Okay, so my art teacher helped me do well. Big deal. One kid. A longish time ago. So why else do we mark? Well, it shouldn’t be for SLT. I tell staff never to mark for me, not for a scrutiny, nor for the Principal. We, they, I should, must mark for the kids.
So I asked the kids. They wrote the spine and the backbone of our policy. Every 2 weeks, on the stickers we had trialled in a few subjects, with targets, to help them get better, every teacher doing the same thing. Okay, it isn’t perfect. I’d prefer every 3-4 lessons (every 3 weeks for non-core) for one piece to be marked in this way, more is always fine- for the staff who like to do little often (like me as an English teacher) but it gives my successor a quick win in the popularity stakes- drop it, make it less frequent but more effective!

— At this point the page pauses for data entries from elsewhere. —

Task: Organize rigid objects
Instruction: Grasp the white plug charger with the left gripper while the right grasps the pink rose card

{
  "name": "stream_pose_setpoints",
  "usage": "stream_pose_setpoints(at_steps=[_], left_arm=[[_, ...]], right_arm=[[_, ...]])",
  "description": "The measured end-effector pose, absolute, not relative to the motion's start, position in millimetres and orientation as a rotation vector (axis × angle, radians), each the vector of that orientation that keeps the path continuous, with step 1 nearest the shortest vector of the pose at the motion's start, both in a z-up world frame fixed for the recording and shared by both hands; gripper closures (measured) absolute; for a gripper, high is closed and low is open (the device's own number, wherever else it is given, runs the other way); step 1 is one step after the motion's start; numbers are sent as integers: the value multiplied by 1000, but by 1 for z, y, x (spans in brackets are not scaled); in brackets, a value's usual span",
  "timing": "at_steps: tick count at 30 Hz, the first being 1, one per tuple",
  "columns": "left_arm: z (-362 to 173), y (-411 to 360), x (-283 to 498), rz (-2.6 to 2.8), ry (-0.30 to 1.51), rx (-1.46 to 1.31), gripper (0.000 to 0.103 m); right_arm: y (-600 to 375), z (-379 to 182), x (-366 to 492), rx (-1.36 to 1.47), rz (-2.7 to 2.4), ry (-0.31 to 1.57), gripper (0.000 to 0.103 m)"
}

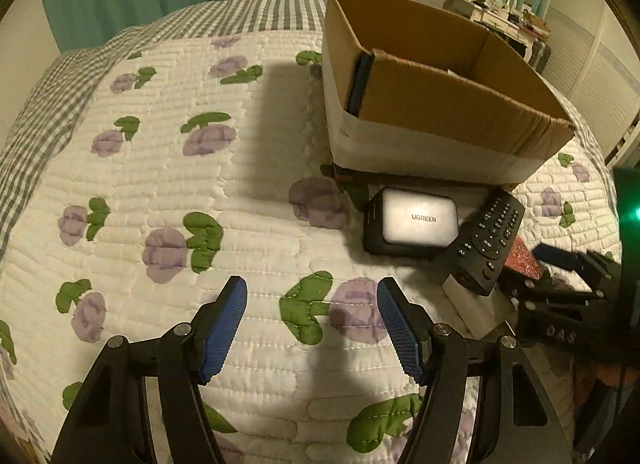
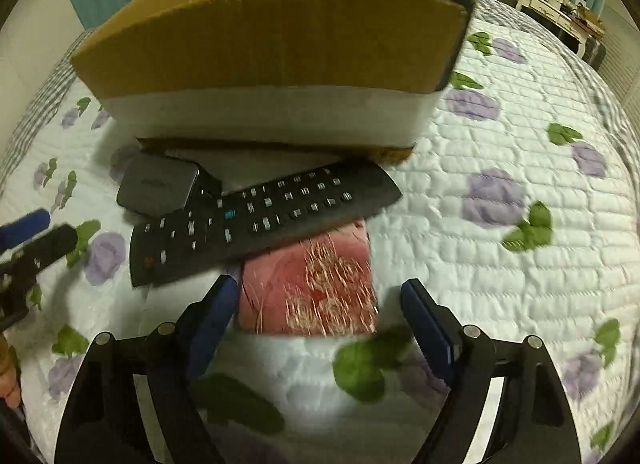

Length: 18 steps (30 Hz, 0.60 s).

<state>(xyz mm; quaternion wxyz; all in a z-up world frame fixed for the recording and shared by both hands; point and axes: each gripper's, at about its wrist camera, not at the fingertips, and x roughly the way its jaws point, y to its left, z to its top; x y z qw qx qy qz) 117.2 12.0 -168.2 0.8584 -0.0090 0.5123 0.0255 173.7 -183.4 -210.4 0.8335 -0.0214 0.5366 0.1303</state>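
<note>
The box at upper right of the left view held a dark flat item upright against its left wall. Before it lay the remote — long axis running lower left to upper right — over a red packet. Left gripper and right gripper both stood open, holding nothing.

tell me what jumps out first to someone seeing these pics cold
A cardboard box stands open on the floral quilt. In front of it lie a black remote control, a UGREEN charger and a red patterned box, which the remote partly covers. The open right gripper straddles the red box.
</note>
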Motion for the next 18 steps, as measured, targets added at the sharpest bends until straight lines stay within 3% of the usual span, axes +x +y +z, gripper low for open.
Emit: stream_pose_setpoints(at_steps=[2,4,18], left_arm=[[-169,9,119,51,1083,-8,33],[-168,4,119,49,1084,-3,33],[-179,-81,121,-134,1167,-36,33]], right_arm=[[-182,-213,179,-46,284,1140,23],[-183,-215,179,-38,291,1145,34],[-254,-178,129,51,151,1033,36]])
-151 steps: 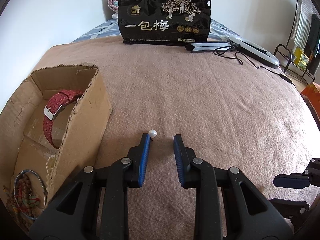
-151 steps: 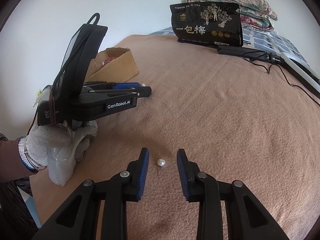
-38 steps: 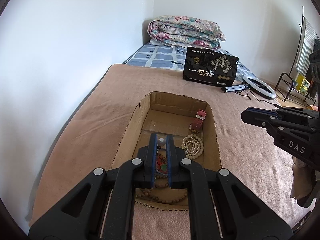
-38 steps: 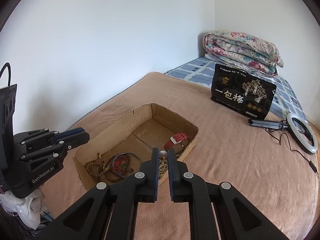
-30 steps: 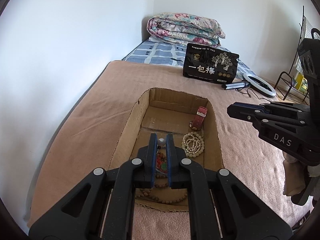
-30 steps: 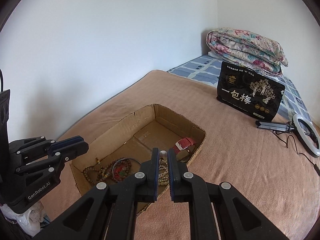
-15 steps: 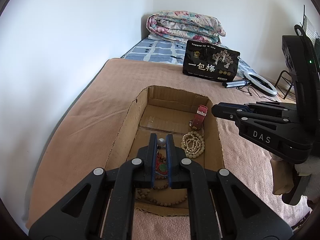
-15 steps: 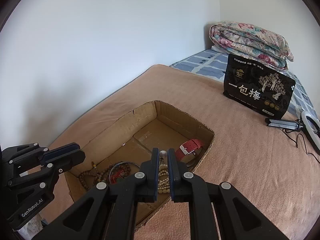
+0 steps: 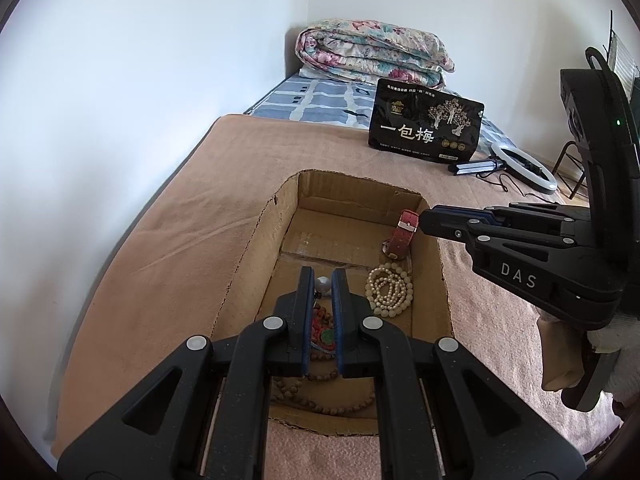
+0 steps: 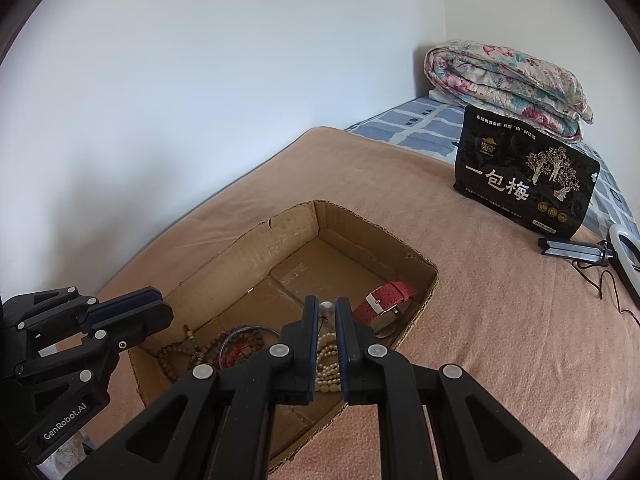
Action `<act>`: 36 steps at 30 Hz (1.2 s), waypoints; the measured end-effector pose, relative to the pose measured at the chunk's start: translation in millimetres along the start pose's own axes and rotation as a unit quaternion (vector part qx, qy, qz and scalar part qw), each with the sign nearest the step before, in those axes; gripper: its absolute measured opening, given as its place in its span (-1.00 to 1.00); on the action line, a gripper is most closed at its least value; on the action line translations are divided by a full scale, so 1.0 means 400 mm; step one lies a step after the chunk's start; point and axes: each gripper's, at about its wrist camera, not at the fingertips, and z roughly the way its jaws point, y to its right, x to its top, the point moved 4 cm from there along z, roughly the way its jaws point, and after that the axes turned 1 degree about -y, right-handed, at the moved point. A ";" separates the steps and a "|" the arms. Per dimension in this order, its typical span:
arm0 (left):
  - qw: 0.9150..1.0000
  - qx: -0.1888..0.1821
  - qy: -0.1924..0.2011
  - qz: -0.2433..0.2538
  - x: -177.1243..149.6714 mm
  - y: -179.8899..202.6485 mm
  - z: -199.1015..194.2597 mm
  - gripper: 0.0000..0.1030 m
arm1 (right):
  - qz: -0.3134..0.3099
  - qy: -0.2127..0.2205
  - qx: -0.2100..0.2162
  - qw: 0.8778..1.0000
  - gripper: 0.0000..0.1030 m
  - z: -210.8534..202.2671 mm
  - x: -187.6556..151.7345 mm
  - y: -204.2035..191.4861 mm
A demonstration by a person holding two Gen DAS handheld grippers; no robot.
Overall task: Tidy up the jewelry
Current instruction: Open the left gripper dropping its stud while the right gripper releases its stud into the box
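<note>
Folded quilt, black pouch, ring light

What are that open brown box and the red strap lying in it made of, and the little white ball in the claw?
The open brown box looks like plain corrugated cardboard: matte, with ragged torn edges. The red strap seems textured fabric or grained leather, with a shiny metal buckle. The small white ball, pinched in the left claw, has a pearly gloss; real or imitation, I cannot tell.
</note>
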 end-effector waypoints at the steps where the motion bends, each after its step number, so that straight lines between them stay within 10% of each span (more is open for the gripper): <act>1: 1.000 0.001 0.001 0.001 0.000 -0.001 0.000 -0.87 | 0.001 0.000 0.000 1.000 -0.87 0.000 0.000 0.000; 5: 1.000 0.000 -0.003 0.004 -0.001 -0.004 -0.002 -0.81 | 0.003 0.007 -0.004 1.000 -0.47 -0.005 0.003 0.004; 8: 1.000 0.002 -0.001 0.007 -0.002 -0.008 -0.002 -0.09 | 0.005 0.009 -0.006 1.000 -0.31 -0.008 0.006 0.004; 12: 1.000 0.010 0.002 0.016 -0.003 -0.001 -0.010 0.18 | 0.006 0.024 -0.022 0.999 0.50 -0.020 0.012 0.007; 23: 1.000 0.022 0.003 0.011 -0.007 -0.002 -0.024 0.50 | 0.020 0.038 -0.038 0.998 0.97 -0.036 0.023 0.017; 36: 1.000 0.024 0.008 0.012 0.001 0.009 -0.041 0.52 | 0.028 0.038 -0.045 0.998 0.99 -0.059 0.017 0.024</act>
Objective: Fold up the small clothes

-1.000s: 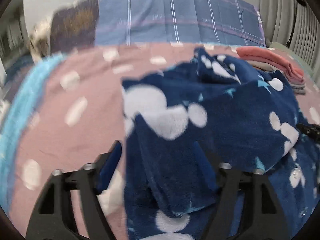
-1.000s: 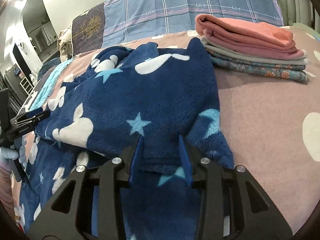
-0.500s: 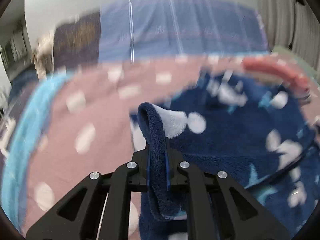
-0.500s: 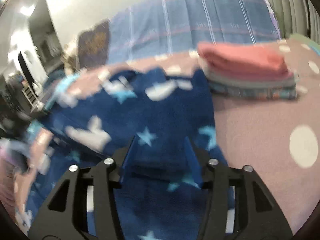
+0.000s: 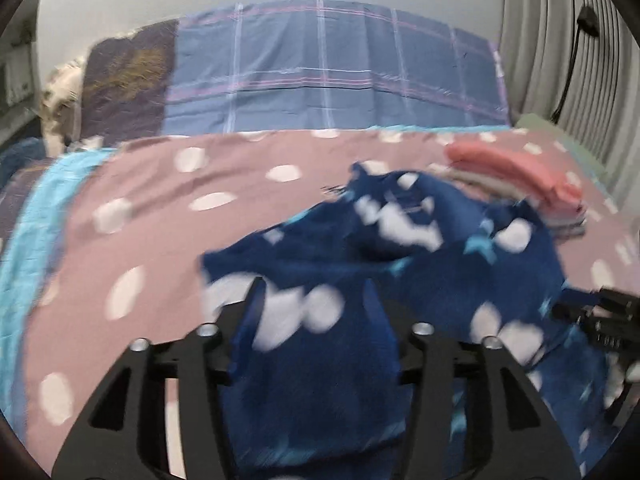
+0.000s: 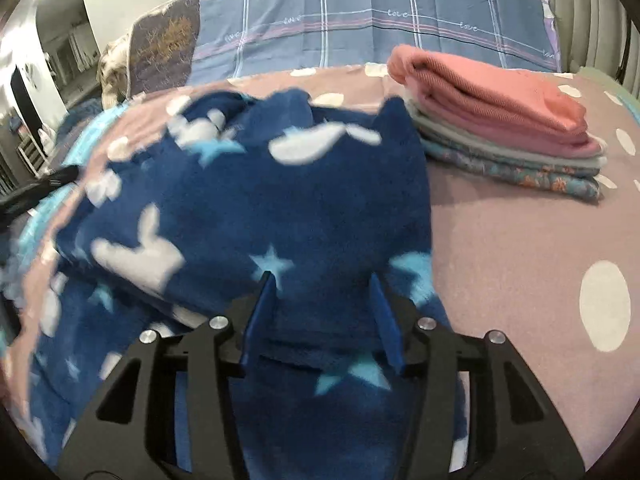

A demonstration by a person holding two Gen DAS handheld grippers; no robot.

I shared these student views with our Heads of Department, and the draft policy, and marking has improved. Some (not all) of our year 11s thoughts are below, there were nearly 100 in total and only one of those said marking was pointless and that we shouldn’t bother! There’s always one.
So, that brings me on to integrity. So why mark? Integrity surely is reason enough. We teach because we want to inspire, develop and build the future generations. We should mark because it is part of teaching. Yes, marking absolutely is a matter of professionalism and has always been a part of the teacher’s job, yes it does as our beloved HMI friends tell us ‘show progress’ and help drive improvements and sustain them- and you know what? On this point I agree- when done well- because how can we plan informed lessons, check understanding, target questions and adapt schemes without looking in the books. In laymen, my, words- it makes the kids do better work. It helps them learn. They do better. Isn’t that what all teachers want? If you mark and set targets before an assessed piece, before the test, exam, work, then they can do better in the real piece. Why set targets after the final level is awarded? So I stopped it. Feedback should be feedforward, formative, timely. You don’t get written targets on your certificates after sitting a GCSE, A Levels, your degree. It would be ridiculous. So why do it on end of topic assessments in school? I want my targets to be short, sweet, regular and helpful. Before a grade or level is given. I’m happy as a practitioner to be observed doing DIRT as it shows that every student has individual, personalised, differentiated, challenging targets based on the work that they are currently doing and they all get better, showing their improvements to be and observers in red pen. The kids use red to signpost their improved work. It is no longer a colour with connotations of an angry teacher saying no, no, no, wrong, messy, fix your spellings and grammar. It is red showing our students’ passion for learning and signposting their improved work for me, my colleagues. The students love being the ones to write in red. Funny isn’t it. And almost on a par with the power of a sticker!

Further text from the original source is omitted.